**REQUIRED ACTION:**
Produce word for word the lines of the data below running from the one that has "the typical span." to the one that has "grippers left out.", inclusive, and no others.

**SUPPLIED DATA:**
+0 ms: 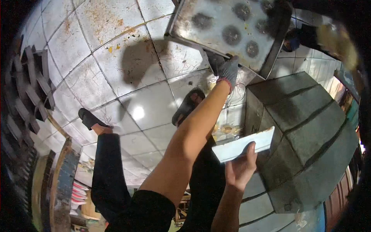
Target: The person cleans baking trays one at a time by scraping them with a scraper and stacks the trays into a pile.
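My left hand point(227, 70), in a grey glove with a red cuff, is closed on the near edge of a metal baking tray point(216, 33). The tray is tilted, and its pale, stained surface has several dark round marks. The glove's fingers are partly hidden beneath the tray's edge. Lower down and to the right, my bare right hand point(242, 168) grips a flat white rectangular scraper-like piece point(245, 145). My thumb presses on its face and the other fingers are hidden behind it. The white piece is apart from the tray.
Dirty white floor tiles point(143, 100) carry crumbs and yellow scraps. A large grey metal housing point(301, 127) stands at the right. Slatted dark metal racks point(33, 85) are at the left. Another person's arm point(309, 36) shows at the upper right. My sandalled feet are below.
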The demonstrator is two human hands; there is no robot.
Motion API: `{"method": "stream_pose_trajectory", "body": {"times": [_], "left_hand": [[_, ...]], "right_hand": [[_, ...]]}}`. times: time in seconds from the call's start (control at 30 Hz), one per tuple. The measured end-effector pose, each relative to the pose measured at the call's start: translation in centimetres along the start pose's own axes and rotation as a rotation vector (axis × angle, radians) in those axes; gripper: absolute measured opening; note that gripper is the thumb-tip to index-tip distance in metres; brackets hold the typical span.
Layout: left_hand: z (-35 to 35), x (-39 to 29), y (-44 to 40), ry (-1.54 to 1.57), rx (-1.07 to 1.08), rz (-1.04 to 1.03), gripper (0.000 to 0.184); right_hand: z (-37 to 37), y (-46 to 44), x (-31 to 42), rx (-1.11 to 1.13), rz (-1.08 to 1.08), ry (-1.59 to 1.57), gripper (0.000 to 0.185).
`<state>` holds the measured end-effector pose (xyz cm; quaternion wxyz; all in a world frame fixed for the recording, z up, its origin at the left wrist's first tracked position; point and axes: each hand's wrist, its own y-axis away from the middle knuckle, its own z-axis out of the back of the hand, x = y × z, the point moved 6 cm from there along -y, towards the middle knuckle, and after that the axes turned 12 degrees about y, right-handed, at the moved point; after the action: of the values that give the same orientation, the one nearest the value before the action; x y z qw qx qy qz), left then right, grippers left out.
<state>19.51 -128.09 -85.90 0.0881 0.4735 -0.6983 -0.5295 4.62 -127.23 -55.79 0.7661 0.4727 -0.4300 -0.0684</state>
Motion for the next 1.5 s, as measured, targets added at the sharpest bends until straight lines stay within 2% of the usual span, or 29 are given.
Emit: {"method": "stream_pose_trajectory", "body": {"times": [0.1, 0.13, 0.17, 0.2, 0.23, 0.3, 0.33, 0.4, 0.43, 0.47, 0.53, 0.6, 0.73, 0.83, 0.87, 0.93, 1.0, 1.03, 1.07, 1.13, 1.17, 1.23, 1.27, 1.3, 1.33, 1.37, 1.4, 1.47, 1.5], "left_hand": [[0.7, -6.3, 2.8, 0.07, 0.038, -0.032, 0.039], [1.4, -10.4, 4.9, 0.136, 0.04, 0.0, 0.033], [2.1, -14.8, 7.1, 0.202, 0.04, 0.032, 0.027], [3.8, -19.7, 10.3, 0.242, 0.021, 0.057, 0.022], [9.2, -22.3, 10.8, -0.07, 0.179, -0.241, 0.021], [17.5, -27.7, 15.8, -0.107, 0.089, -0.184, 0.025], [21.8, -30.9, 19.1, -0.031, 0.045, -0.171, 0.02], [28.8, -36.9, 26.1, 0.264, -0.073, -0.121, 0.046], [31.7, -39.7, 29.0, 0.281, -0.102, -0.158, 0.064], [34.9, -42.1, 30.9, 0.117, -0.081, -0.244, 0.083], [37.0, -46.3, 34.7, 0.065, -0.174, -0.293, 0.086], [42.7, -48.0, 35.3, -0.044, -0.236, -0.321, 0.085], [49.0, -50.0, 34.6, -0.183, -0.331, -0.342, 0.083], [52.6, -49.9, 33.4, -0.158, -0.359, -0.32, 0.088], [53.7, -49.8, 33.2, -0.139, -0.37, -0.314, 0.09], [55.9, -49.6, 32.7, -0.119, -0.391, -0.312, 0.094], [57.5, -49.4, 32.5, -0.1, -0.429, -0.307, 0.097], [58.0, -49.3, 32.3, -0.09, -0.432, -0.31, 0.099], [58.4, -49.3, 32.3, -0.079, -0.433, -0.305, 0.101], [58.7, -49.5, 31.7, -0.069, -0.377, -0.316, 0.106], [58.7, -49.5, 31.5, -0.063, -0.326, -0.324, 0.112], [60.2, -48.6, 32.2, -0.093, -0.422, -0.257, 0.112], [61.1, -48.1, 32.6, -0.121, -0.519, -0.205, 0.113], [60.6, -48.1, 33.1, -0.011, -0.543, -0.185, 0.112], [61.3, -47.5, 33.5, -0.01, -0.54, -0.176, 0.112], [62.9, -46.2, 33.9, 0.015, -0.537, -0.095, 0.111], [63.7, -45.7, 34.2, -0.009, -0.533, -0.079, 0.11], [65.3, -44.5, 34.7, -0.056, -0.525, -0.045, 0.109], [65.7, -44.0, 34.7, -0.055, -0.527, -0.041, 0.108]], "right_hand": [[-1.1, 2.2, -0.6, 0.083, -0.015, 0.04, 0.047], [-1.4, 2.9, -1.2, 0.15, -0.045, 0.066, 0.053], [-2.4, 3.2, -2.3, 0.36, -0.025, -0.043, 0.048], [-2.9, 3.9, -3.0, 0.371, -0.025, -0.067, 0.048], [-4.3, 5.2, -3.7, 0.494, -0.038, -0.052, 0.046], [-6.6, 7.5, -5.9, 0.72, -0.099, -0.045, 0.043], [-8.2, 9.1, -6.3, 0.737, -0.11, -0.063, 0.043], [-12.0, 12.1, -8.4, 0.685, -0.156, 0.179, 0.043], [-14.2, 13.4, -10.2, 0.665, -0.054, 0.34, 0.043], [-17.2, 15.3, -11.4, 0.74, 0.022, 0.725, 0.034], [-22.5, 19.2, -17.9, 0.913, 0.196, 1.071, 0.027], [-29.4, 23.8, -23.7, 1.035, 0.688, 1.228, 0.029], [-35.6, 27.1, -33.2, 1.179, 0.789, 1.22, 0.026], [-37.6, 28.2, -36.4, 1.169, 1.089, 1.171, 0.037], [-37.7, 26.5, -38.4, 1.173, 1.073, 1.195, 0.037], [-38.2, 22.3, -41.3, 0.902, 1.488, 1.22, 0.036], [-42.0, 18.2, -40.2, 0.765, 1.08, 1.497, 0.032], [-42.5, 18.0, -40.7, 0.779, 1.005, 1.578, 0.03], [-41.5, 19.4, -41.4, 0.78, 0.997, 1.587, 0.03], [-39.7, 24.1, -44.3, 1.198, 1.025, 1.533, 0.03], [-39.6, 23.2, -44.9, 1.192, 1.023, 1.535, 0.03], [-39.2, 21.3, -44.7, 1.147, 1.146, 1.358, 0.028], [-40.6, 17.4, -42.7, 0.88, 1.414, 1.255, 0.027], [-41.8, 11.2, -42.7, 0.733, 1.345, 1.358, 0.035], [-42.5, 6.0, -42.4, 0.634, 0.951, 1.558, 0.043], [-43.6, 2.7, -41.1, 0.513, 0.934, 1.59, 0.052], [-43.6, -0.2, -40.9, 0.387, 1.223, 1.426, 0.06], [-44.0, 0.3, -39.5, 0.462, 1.046, 1.505, 0.055], [-43.2, 2.1, -41.1, 0.684, 0.819, 1.685, 0.05]]}}
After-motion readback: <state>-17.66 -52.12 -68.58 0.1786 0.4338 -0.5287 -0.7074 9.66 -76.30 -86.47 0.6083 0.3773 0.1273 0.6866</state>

**RESPONSE BOX:**
Motion API: `{"method": "stream_pose_trajectory", "body": {"times": [_], "left_hand": [[_, ...]], "right_hand": [[_, ...]]}}`. times: time in seconds from the call's start (control at 30 Hz), one per tuple. The measured end-effector pose, each relative to the pose measured at the call's start: translation in centimetres along the start pose's own axes and rotation as a rotation vector (axis × angle, radians) in those axes; gripper: absolute measured opening; note that gripper is the thumb-tip to index-tip distance in metres; brackets hold the typical span.
Layout: left_hand: z (-35 to 35), x (-39 to 29), y (-44 to 40), ry (-1.54 to 1.57), rx (-1.07 to 1.08), rz (-1.04 to 1.03), gripper (0.000 to 0.184); right_hand: z (-37 to 37), y (-46 to 44), x (-31 to 42), rx (-1.11 to 1.13), rz (-1.08 to 1.08), ry (-1.59 to 1.57), gripper (0.000 to 0.185).
`<state>` holds the measured end-effector pose (xyz cm; quaternion wxyz; all in a world frame fixed for the recording, z up, its origin at the left wrist's first tracked position; point and axes: each hand's wrist, its own y-axis away from the middle knuckle, its own z-axis out of the back of the hand, x = y × z, the point moved 6 cm from there along -y, towards the middle knuckle, and after that the axes turned 12 degrees about y, right-handed, at the moved point; after the action: of the values that give the same orientation, the one nearest the value before the action; x y z qw qx qy qz), left then right, grippers left out.

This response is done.